Un technicien a vu sa vie basculer dans la drogue après l’attentat du Métropolis

Morgan Lowrie, La Presse Canadienne
Un technicien a vu sa vie basculer dans la drogue après l’attentat du Métropolis

MONTRÉAL — Un technicien qui a été témoin de la fusillade mortelle de la nuit des élections québécoises de 2012 a témoigné mercredi dans le cadre d’une poursuite alléguant que la police de Montréal et la Sûreté du Québec n’avaient pas correctement sécurisé l’événement.

Le traumatisme d’avoir vu son ami proche atteint par balle a fait basculer sa vie dans la consommation de drogues dures, a raconté au tribunal Jonathan Dubé. 

Quatre travailleurs de la salle de concert où la fusillade du 4 septembre 2012 a eu lieu, poursuivent la Ville de Montréal et le Procureur général du Québec pour un total de plus de 600 000 $, alléguant qu’ils ont souffert de stress post-traumatique et d’autres dommages psychologiques à la suite de cet événement.

Le tireur Richard Henry Bain a été reconnu coupable en 2016 d’un chef de meurtre au deuxième degré et de trois chefs de tentative de meurtre après la fusillade à l’extérieur d’une salle de concert, autrefois nommée le Métropolis, alors que la première ministre élue de l’époque, Pauline Marois, prononçait un discours de victoire.

Le technicien en éclairage Denis Blanchette a été tué dans l’attaque et un deuxième technicien, David Courage, a été blessé après avoir été touché par la même balle.

Le recours judiciaire, qui a été déposé en mars 2019, indique que les plaignants ont connu «des périodes de dépression et de dépendance à l’alcool et/ou aux drogues et ont ressenti des sentiments de honte et de culpabilité» résultant du traumatisme.

Jonathan Dubé ne s’est jamais remis de la mort de son ami proche, affirme la poursuite. À la barre, M. Dubé a évoqué sa rechute dans la consommation de drogues dures survenue à la suite de l’événement, après plusieurs années de sobriété.

Alors qu’il a commencé avec la kétamine, il s’est ensuite tourné vers la consommation d’héroïne, qu’il a décrite comme la «plus grande bataille de (sa) vie».

Il a dû être hospitalisé quelques mois après sa rechute et il a bénéficié de l’aide sociale la plupart du temps depuis l’attentat du Métropolis, a relaté M. Dubé.

De «jovial» à «ermite»

Plus tard, deux de ses amis ont témoigné que sa personnalité avait complètement changé à la suite de l’événement.
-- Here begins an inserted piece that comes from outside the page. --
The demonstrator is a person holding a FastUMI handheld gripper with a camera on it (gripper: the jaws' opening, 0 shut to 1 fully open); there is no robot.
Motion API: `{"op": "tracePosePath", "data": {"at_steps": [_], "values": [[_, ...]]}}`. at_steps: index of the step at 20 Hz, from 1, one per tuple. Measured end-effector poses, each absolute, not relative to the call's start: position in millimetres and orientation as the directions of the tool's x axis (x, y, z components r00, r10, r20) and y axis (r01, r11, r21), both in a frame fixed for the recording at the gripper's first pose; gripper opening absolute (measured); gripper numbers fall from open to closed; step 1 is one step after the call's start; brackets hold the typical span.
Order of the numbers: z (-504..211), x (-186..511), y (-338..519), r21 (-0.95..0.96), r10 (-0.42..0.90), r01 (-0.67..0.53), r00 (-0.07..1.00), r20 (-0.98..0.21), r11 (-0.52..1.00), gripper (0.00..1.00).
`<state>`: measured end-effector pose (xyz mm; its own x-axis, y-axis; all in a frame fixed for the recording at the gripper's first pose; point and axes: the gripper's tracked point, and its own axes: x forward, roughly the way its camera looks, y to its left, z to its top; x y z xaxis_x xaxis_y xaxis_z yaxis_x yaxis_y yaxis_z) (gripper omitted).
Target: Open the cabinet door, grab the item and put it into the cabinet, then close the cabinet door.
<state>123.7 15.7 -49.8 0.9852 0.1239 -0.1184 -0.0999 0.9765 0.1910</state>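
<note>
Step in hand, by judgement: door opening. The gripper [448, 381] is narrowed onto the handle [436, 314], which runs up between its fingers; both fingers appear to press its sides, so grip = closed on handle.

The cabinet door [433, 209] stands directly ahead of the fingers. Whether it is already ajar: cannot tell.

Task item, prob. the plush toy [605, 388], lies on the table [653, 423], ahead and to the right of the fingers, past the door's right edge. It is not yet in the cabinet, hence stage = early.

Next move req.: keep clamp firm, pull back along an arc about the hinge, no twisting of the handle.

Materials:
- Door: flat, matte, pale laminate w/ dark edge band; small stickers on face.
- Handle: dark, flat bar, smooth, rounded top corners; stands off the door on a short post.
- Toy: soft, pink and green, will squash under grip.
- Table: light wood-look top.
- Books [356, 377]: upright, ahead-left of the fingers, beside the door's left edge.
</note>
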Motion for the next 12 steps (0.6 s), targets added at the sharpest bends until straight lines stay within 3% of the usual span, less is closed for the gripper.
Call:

Audrey Bissonnette, une ancienne voisine, a affirmé qu’il était passé de quelqu’un avec un énorme cercle social qui aimait assister à des spectacles de musique métal à un «ermite» qui restait seul.

«C’était quelqu’un de lumineux, jovial, plein de vie, a-t-elle déclaré. Après les événements, il l’a perdue, cette lumière. Il ne l’avait plus.»

Jonathan Dubé avait semblé «torturé» par les événements et s’était demandé pourquoi Denis Blanchette avait perdu la vie alors que la sienne avait été épargnée, a ajouté Mme Bissonnette.

Le recours judiciaire mentionne que les plaignants attendaient devant la porte arrière de la salle pour démonter la scène lorsque Richard Henry Bain s’est approché et a tiré dans leur direction.

Le tireur, armé d’un fusil d’assaut semi-automatique et vêtu d’un peignoir et d’une cagoule, a tiré une seule balle avant que son arme ne s’enraye, selon des documents légaux.

Il a été arrêté après une brève poursuite policière, aux cris «Les Anglais se réveillent!», alors qu’il était en état d’arrestation.

La poursuite indique que deux des plaignants, Audrey Dulong Bérubé et Gaël Ghiringelli, ont aidé à transporter David Courage dans l’immeuble après la fusillade, tandis qu’un autre, Guillaume Parisien, était si proche que le corps de Denis Blanchette est tombé sur lui.

Les plaignants allèguent que la police n’a pas correctement évalué les risques associés à l’événement et qu’aucun policier n’était stationné devant la porte arrière du site du centre-ville ou dans d’autres zones clés.

Les plaignants demandent 125 000 $ chacun, ainsi que plusieurs milliers de dollars chacun pour la thérapie et une autre somme forfaitaire de 100 000 $ en dommages punitifs.

L’action en justice n’a été déposée que plusieurs années après l’événement, car il a fallu du temps aux plaignants pour traiter et reconnaître ce qui s’était passé, selon le document du tribunal.